Part 4: Moses, The Most Ungrateful Adoptee

*This is the fourth part of a series I am doing for my own personal journey and healing. All parts in this series will be linked back to the introductory post here: God and Adoption: The Series.

I have been a “birth” mom longer than I haven’t. For many of my birth mom years, I thought that as I had more adult life behind me, I would finally come to a place of understanding. One day, I would understand why all of the adults in my life, at the time of my teen pregnancy, refused to assist me with temporary needs in order for me to keep and parent my daughter. One day, I would understand why they used God as the reason why my daughter should be separated from me and subsequently adopted. By the end of my pregnancy, I did come to believe (after months of crisis, isolation, and grooming) that God had meant for my daughter to be adopted. I had been told by many in the Christian faith (my faith at that time) that God meant for me to be a “birth” mom. God was using me as a vessel to get my daughter to her meant-to-be family and that one day my daughter would be a testament to God’s faithfulness. Afterall, God could take any sinful situation and make it beautiful- ie. teen pregnancy and adoption.

Romans 8:28 was a favorite scripture that was used by my social circle to convince me that adoption was the faithful choice; “And we know that in all things God works for the good of those who love him, who have been called according to his purpose.” Adoption was my redemption. I was called to be a birth mom. My sin of fornication would be used by God to make life beautiful for my daughter and another family who were strangers to me. If I questioned this course of mine and my daughter’s lives, I would be answered with Romans 9:20-21, “But who are you, a human being, to talk back to God? Shall what is formed say to the one who formed it, ‘Why did you make me like this?’ Does not the potter have the right to make out of the same lump of clay some pottery for special purposes and some for common use?” My “special purpose” was literally being a vessel- one of flesh, not clay. Who was I to question that? I was just a dumb teenager that sinned and got pregnant. I had no outside voices telling me otherwise.

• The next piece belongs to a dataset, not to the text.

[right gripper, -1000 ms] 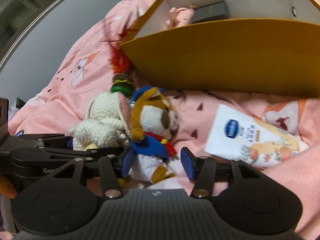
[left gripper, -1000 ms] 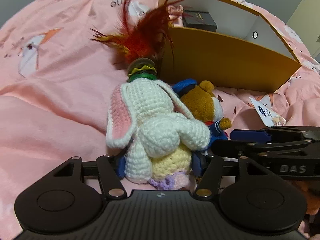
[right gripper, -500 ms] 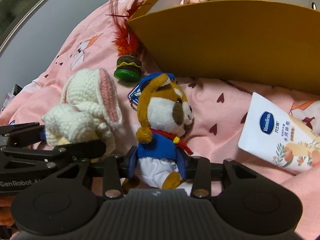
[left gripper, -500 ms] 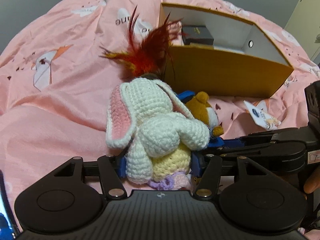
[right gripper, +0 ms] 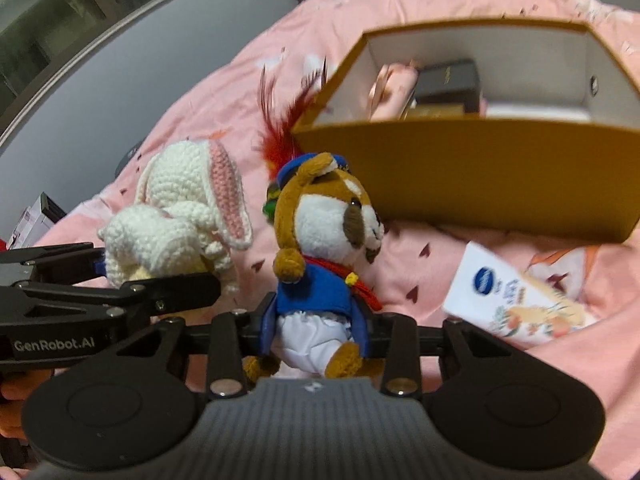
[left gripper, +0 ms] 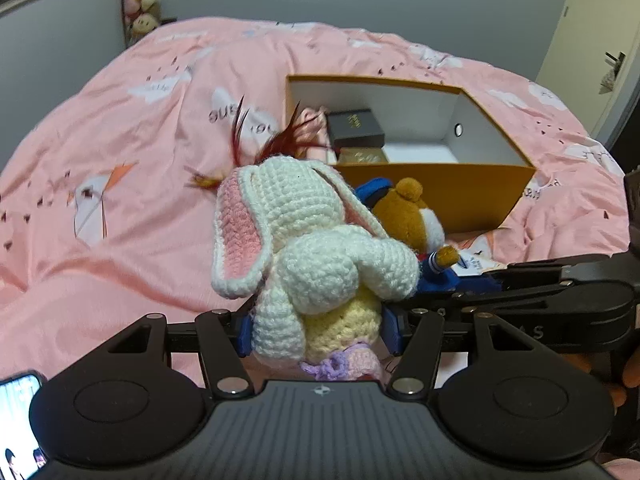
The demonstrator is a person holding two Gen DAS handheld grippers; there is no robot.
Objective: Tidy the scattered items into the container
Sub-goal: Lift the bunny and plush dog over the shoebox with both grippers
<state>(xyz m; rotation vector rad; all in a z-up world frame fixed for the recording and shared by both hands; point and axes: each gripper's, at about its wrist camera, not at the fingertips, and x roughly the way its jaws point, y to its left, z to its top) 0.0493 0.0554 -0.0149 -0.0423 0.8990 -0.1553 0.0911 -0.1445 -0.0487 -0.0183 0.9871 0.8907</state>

Psychologically, I came to a place where I had to accept this narrative because accepting the truth (that I definitively had no social support system) was too existentially catastrophic for me at the time. I was terrified of being absolutely alone in the world at such a young age. I was a teenager stuck between child and adult. There were pieces of me, like a child, that still yearned and hoped for an unconditional love from my parents that had not and unfortunately would never materialize. There were pieces of me, as a young adult, that yearned to create a joyful life for my daughter and me had there been short-term assistance offered by my social circle. My parents were offering forgiveness and acceptance on the condition that my daughter, their first grandchild, be placed for adoption. I loathe now that I was still so dependent upon their approval and worldview. My greatest regret is not running away and begging anyone and everyone for help. I was paralyzed by shame. I watched the joyful life I wanted to create with my daughter be sabotaged and snuffed out at every turn. By the end of my pregnancy, I believed that it was obvious that God had forsaken me and all of the adults in my life were correct. God meant for me to be a vessel and my daughter was intended to be adopted by another family. He seemed to answer everyone’s prayers, but my own.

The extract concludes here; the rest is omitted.